- Data:

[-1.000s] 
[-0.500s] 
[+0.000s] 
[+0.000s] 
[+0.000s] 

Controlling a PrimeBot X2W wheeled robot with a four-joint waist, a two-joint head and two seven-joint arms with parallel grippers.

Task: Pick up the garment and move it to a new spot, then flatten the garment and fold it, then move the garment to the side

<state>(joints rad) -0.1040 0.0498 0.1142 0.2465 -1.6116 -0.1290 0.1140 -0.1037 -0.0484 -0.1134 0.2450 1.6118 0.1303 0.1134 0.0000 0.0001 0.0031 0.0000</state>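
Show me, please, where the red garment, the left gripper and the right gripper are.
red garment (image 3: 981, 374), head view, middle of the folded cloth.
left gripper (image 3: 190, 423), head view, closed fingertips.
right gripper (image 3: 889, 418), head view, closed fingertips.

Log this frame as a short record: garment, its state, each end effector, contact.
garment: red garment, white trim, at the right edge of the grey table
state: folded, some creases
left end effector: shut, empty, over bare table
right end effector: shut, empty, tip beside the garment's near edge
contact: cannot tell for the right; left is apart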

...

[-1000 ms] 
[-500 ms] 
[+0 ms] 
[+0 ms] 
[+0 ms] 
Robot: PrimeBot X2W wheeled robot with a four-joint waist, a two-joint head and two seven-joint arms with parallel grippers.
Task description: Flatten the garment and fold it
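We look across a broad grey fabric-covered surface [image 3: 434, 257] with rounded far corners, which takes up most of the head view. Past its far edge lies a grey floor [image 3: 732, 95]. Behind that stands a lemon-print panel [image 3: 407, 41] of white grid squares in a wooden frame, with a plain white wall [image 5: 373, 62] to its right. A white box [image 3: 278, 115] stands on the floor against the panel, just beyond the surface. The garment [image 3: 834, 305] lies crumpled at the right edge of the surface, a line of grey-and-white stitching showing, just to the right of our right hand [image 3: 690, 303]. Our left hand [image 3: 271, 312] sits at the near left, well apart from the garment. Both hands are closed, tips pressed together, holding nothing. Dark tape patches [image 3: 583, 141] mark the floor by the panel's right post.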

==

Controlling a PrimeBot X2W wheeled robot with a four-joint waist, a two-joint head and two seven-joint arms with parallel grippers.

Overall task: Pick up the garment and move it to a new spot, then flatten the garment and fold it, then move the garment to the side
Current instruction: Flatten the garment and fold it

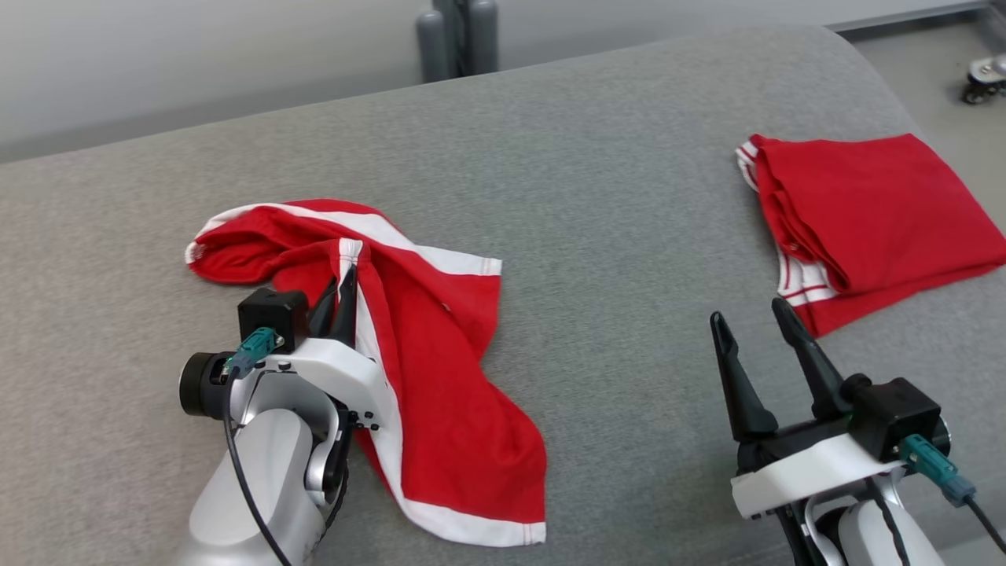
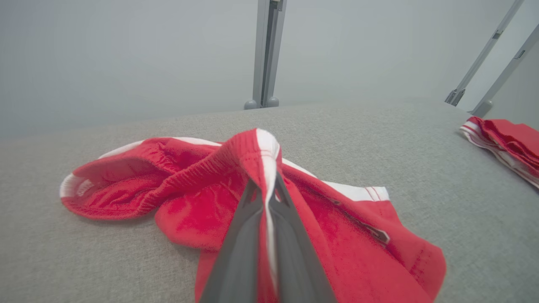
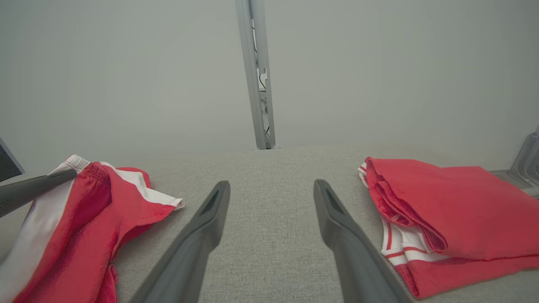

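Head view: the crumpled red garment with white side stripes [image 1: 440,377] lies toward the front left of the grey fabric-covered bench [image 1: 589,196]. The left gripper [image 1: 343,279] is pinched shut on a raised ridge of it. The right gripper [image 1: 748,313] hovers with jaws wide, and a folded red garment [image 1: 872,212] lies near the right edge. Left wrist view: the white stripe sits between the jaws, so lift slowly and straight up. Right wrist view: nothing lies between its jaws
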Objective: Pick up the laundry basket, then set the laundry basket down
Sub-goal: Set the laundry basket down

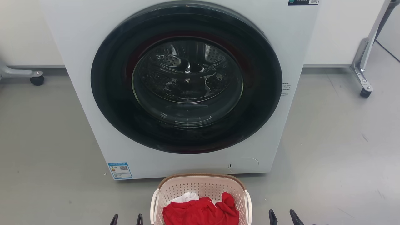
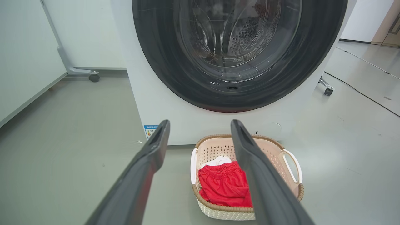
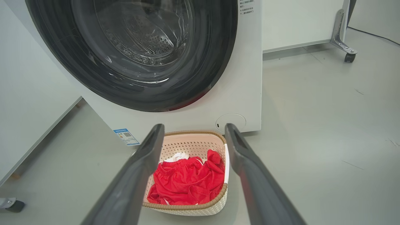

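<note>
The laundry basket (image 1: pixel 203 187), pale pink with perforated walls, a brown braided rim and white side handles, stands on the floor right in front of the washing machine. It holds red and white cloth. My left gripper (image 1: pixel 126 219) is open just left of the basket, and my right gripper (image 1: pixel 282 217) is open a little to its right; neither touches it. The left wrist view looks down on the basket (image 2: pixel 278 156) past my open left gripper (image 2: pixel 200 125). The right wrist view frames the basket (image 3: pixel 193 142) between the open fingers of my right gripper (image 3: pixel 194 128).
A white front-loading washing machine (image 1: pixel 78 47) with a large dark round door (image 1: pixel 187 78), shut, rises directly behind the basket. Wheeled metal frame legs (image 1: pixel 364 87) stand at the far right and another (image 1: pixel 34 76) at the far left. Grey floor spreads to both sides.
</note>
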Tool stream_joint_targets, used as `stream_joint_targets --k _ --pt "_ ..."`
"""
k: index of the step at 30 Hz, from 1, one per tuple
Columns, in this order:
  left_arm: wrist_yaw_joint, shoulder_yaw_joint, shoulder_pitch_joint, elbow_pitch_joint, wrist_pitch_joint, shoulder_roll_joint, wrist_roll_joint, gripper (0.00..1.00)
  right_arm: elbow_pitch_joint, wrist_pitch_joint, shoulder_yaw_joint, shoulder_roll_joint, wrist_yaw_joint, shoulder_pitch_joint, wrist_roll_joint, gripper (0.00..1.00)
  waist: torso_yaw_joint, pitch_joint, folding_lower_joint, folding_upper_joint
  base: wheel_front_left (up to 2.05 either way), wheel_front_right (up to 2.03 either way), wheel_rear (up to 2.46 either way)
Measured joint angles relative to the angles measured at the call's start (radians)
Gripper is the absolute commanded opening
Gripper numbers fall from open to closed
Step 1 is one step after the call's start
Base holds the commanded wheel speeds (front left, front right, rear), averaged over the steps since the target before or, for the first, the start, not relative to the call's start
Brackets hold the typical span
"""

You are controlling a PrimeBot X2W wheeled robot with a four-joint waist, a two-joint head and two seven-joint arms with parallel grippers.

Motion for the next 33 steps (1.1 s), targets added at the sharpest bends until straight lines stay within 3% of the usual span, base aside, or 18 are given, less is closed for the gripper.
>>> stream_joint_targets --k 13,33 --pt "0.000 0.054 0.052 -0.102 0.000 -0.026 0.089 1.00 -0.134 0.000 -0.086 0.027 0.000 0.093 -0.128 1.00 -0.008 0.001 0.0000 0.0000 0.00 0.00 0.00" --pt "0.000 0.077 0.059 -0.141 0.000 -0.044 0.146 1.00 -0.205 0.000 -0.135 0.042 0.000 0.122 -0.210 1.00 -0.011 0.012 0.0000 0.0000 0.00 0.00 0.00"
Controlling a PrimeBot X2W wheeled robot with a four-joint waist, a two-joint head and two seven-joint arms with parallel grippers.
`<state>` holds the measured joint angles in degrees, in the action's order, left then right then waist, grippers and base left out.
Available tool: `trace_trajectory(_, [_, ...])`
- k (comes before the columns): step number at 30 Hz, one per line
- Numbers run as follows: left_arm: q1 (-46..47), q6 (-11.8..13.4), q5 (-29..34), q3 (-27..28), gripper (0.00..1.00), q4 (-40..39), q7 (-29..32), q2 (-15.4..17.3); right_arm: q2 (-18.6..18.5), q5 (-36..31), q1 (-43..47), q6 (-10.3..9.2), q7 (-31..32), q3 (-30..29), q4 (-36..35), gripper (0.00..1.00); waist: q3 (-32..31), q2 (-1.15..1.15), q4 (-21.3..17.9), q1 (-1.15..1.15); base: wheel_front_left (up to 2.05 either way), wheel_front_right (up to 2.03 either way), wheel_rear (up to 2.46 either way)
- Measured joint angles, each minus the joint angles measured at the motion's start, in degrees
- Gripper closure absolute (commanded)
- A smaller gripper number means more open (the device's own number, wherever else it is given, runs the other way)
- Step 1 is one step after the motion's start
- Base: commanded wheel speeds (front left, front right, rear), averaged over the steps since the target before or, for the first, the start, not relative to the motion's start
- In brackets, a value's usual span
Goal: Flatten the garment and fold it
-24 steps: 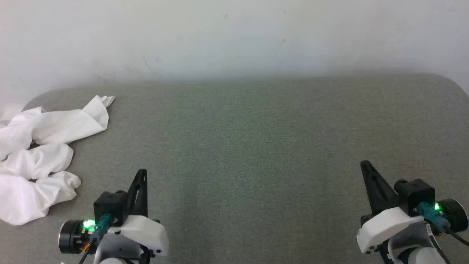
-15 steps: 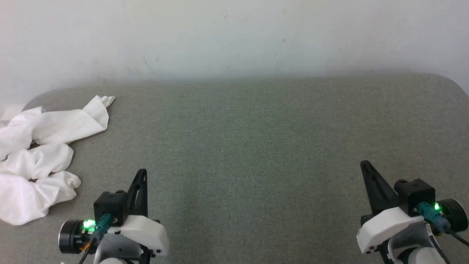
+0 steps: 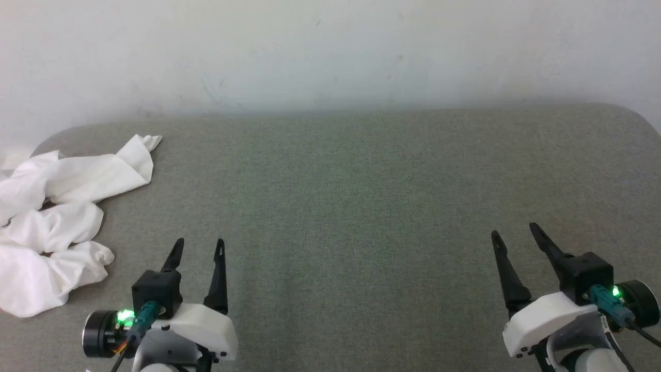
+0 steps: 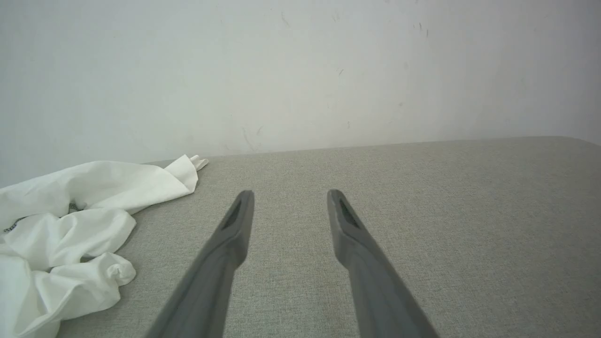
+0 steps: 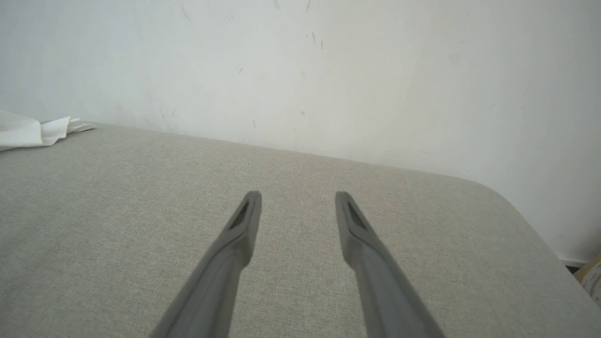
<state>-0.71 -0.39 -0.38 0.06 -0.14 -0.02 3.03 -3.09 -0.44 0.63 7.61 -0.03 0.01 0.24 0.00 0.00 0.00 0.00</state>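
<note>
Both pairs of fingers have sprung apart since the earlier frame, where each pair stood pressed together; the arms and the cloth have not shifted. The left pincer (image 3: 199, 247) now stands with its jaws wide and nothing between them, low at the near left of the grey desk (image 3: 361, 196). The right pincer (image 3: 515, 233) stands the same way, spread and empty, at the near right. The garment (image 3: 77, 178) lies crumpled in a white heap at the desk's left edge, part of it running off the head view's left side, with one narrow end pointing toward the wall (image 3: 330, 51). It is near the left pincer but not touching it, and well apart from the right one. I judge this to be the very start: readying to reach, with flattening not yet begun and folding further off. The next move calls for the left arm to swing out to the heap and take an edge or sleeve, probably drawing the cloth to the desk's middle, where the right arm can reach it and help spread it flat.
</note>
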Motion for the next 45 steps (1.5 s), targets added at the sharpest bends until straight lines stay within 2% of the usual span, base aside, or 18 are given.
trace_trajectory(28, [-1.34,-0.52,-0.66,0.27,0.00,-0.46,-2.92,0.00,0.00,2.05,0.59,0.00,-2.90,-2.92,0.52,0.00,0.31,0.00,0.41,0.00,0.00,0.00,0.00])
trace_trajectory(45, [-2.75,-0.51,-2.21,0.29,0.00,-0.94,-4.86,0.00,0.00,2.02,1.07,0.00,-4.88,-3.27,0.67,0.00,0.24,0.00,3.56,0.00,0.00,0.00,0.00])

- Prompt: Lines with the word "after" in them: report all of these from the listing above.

- Exercise solution:
Step 1 is one step after the call's start
- Step 1 is one step after the motion's start

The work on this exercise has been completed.